As a society, we often always blame a person’s failures as brought on by his or her own personal failings, but what if a person’s childhood plays an important role in why that person might have failed? How, as a society, do we incorporate this information into the idea of ourselves as having complete control over our minds and our destinies, when we very clearly do not? As an adult, how much of a person’s personality is really “their own problem” when research like this clearly show that ELS impacts a person well after the abuse has ended?
If the environment a child is born into has a tangible, physical effect on how the brain functions as an adult, than this problem is more than a social or an economic one: this is a matter of public health. Studies that support findings such as these provide empirical significance for public policy and public services for child care such as universal pre-K, increased availability of daycare, health insurance/medical access for children, increased and equitable funding for all public schools regardless of the economic situation of the district that school happens to be located in, etc.
One of our goals as a society (if indeed we believe ourselves to be a functioning society…the success of Donald Trump’s candidacy raises some serious doubts…but I digress) is the improvement of the lives of ALL of our citizens and securing the prosperity of the society for future generations. Reducing childhood poverty and abuse quite literally could help secure the future generations themselves and improve the ability of any child to grow up to become a successful and productive adult.
Public programs are essential because the unfortunate reality for many people born into poverty is that they must work all the time at low paying jobs in order to simply survive and may not be able to give their children all the advantages of a wealthier family. And this is where government and public policy step in, to correct the imbalances and unfairness inherent to the randomness of life and level the playing field for all peoples. Of course, the specific programs and policies to reduce childhood poverty and abuse would need to be evaluated empirically themselves to guarantee an important improvement in development of the brain and health of the child when he/she grows up.
And this is the real power of neuroscience and basic scientific research papers like this one. Research into how our brains operate in real-life situations reveal a side of our minds and our personalities that we never may have considered before and the huge implications this can have for society.

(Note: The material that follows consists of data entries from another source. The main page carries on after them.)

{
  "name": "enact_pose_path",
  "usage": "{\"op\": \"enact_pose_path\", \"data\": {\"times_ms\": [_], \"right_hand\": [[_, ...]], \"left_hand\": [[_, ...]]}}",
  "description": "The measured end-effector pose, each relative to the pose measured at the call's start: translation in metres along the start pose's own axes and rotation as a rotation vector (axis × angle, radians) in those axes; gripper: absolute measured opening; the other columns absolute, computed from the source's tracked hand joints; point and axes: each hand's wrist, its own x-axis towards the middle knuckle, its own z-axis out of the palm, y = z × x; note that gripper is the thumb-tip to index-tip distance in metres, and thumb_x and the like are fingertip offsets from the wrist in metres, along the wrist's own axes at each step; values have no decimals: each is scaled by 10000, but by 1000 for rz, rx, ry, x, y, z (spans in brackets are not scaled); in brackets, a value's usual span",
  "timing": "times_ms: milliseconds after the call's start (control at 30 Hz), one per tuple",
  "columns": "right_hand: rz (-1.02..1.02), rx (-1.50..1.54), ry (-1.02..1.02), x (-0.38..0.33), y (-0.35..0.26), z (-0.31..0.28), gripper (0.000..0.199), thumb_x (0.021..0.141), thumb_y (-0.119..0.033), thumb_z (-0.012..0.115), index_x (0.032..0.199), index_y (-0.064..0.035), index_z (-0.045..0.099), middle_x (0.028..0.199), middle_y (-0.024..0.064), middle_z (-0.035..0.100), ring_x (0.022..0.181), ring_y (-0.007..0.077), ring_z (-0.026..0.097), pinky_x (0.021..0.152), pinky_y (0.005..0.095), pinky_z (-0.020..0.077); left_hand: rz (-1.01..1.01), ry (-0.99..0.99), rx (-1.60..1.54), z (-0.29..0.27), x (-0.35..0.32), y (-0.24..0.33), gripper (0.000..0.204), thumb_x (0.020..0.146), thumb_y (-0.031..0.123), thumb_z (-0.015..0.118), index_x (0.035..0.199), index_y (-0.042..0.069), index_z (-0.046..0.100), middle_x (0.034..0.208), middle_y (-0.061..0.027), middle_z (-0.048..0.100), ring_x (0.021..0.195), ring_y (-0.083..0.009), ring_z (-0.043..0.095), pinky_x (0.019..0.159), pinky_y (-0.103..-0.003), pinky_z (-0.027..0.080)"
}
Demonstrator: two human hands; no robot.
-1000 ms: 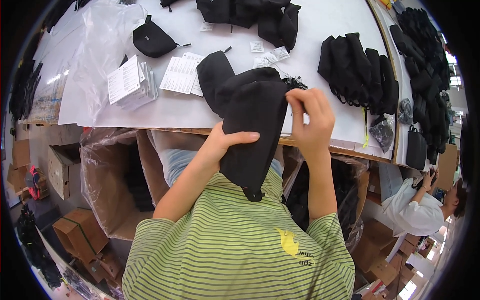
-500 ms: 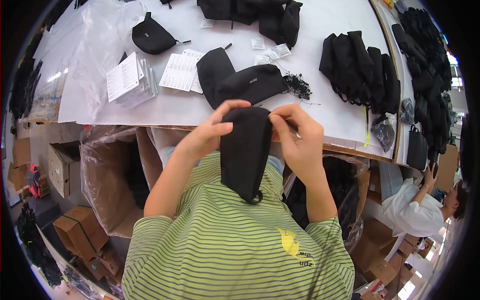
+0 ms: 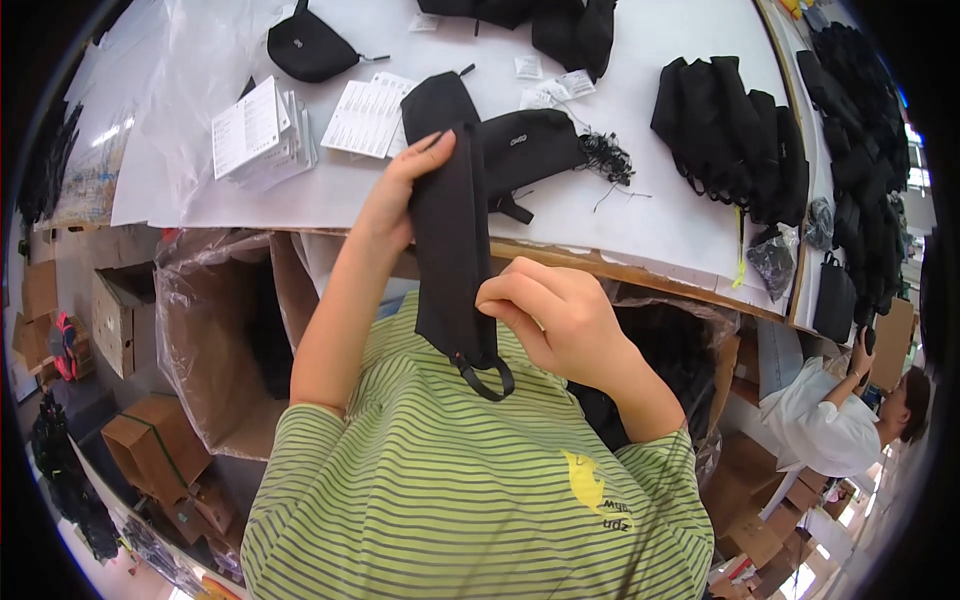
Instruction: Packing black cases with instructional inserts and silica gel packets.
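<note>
A black fabric zip pouch (image 3: 447, 255) hangs upright in front of my chest, with a small loop at its lower end. My left hand (image 3: 392, 195) grips its upper left side, the thumb near the top edge. At its right edge, low down, the fingers of my right hand (image 3: 545, 305) are pinched together; a zip pull between them would be hidden. Just behind it, more black pouches (image 3: 535, 150) lie on the white table (image 3: 590, 225). A bunch of black cords (image 3: 607, 158) rests to their right.
White printed cards (image 3: 250, 130) stand in a stack on the left, with more cards (image 3: 370, 115) beside it. Another pouch (image 3: 312, 45) lies farther back. Black pouches (image 3: 730, 130) are piled at right. Lined boxes (image 3: 215, 350) stand under the table edge. A co-worker (image 3: 825, 415) is at far right.
My right hand has slid from the pouch's top corner down its right edge. The left hand has risen with the pouch, which now stands higher and looks narrower.
</note>
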Motion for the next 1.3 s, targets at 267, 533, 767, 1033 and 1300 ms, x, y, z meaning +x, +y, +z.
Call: {"op": "enact_pose_path", "data": {"times_ms": [267,533,767,1033,1300], "right_hand": [[58,114,-100,-4,-8,1,121,771,-58,675,853,-53,586,738,43,533,590,212,550,527,306,438],[61,-260,489,-20,5,-3,321,675,-54,762,977,-69,655,1010,112,574,827,237,554,657,306,459],[151,-181,328,-30,5,19,499,658,-138,816,1135,-168,674,1238,103,567,808,176,579,641,257,472],[402,220,525,-30,32,-4,272,727,39,728,979,-32,654,1064,74,652,730,84,582,610,193,460],[503,383,403,-31,39,-39,237,759,80,681,970,-23,643,978,39,640,725,53,562,588,173,444]], "left_hand": [[27,163,-11,-8,-3,15,313,887,296,646,1029,19,612,894,-55,663,737,-119,644,649,-246,537],[119,387,-135,-6,-20,28,285,910,241,617,1072,6,626,1002,-108,674,870,-199,668,773,-340,556],[-87,199,-432,0,-49,-1,380,981,272,477,1237,-7,512,1227,-137,587,1075,-237,603,945,-396,475],[310,266,185,21,-70,-9,429,905,193,582,1291,29,496,1312,-118,507,1091,-193,576,871,-320,475],[586,228,741,13,-65,-12,155,828,39,677,981,24,661,1175,-99,584,792,-47,540,546,-144,438]]}}
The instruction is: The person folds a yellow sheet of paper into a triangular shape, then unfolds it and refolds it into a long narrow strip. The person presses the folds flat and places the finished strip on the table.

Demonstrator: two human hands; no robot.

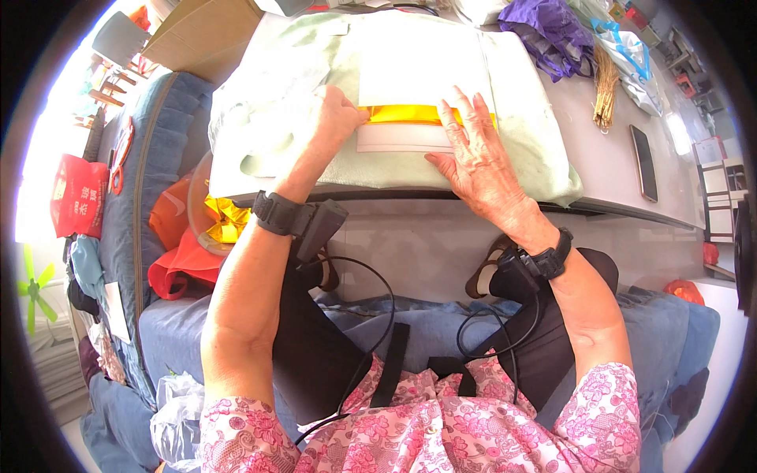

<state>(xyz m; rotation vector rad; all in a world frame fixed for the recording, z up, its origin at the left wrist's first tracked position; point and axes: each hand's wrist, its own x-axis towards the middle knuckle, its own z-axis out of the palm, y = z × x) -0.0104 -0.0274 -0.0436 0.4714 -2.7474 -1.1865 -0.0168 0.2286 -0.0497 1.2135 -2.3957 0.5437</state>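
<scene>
A shiny gold strip (402,115) lies crosswise over a white sheet of paper (426,63) on a pale green cloth (536,150). At the strip's left end my left hand (335,122) is closed, its thumb and finger pinching the end. My right hand (482,162) rests with spread fingers over the strip's right part, fingertips on the strip and the paper above it. The thumb points left along the paper's lower edge. A little of the strip's right end shows past the fingers.
On the table's right lie a black phone (644,163), a bundle of dried stalks (605,87) and a purple bag (546,35). Left of the table, crumpled gold foil (227,219) sits by a red bag (189,264). Scissors (121,154) lie on the blue sofa arm (154,134).
</scene>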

The brain is a complex machine and just like other machines it can be broken.
Of course, we shouldn’t extrapolate too much and say that, for example, a drug addict who was abused as a child is not responsible for anything they’ve ever done in between. But is important to recognize all the mitigating factors at play in a person’s success and simply dismiss someone’s problems as “their own personal responsibility.” As a neuroscientist, I might argue that that phrase and the issues behind it are way more nuanced than the how certain politicians like to use it.
Special endnote Due to some recent shifts in my career, Dr. Simon Says Science will be expanding the content that I write about. Addiction and neuroscience will still be prominently featured but I plan to delve into a variety of other topics that I find interesting and sharing opinions that I think are important. I hope you will enjoy the changes! Thanks very much!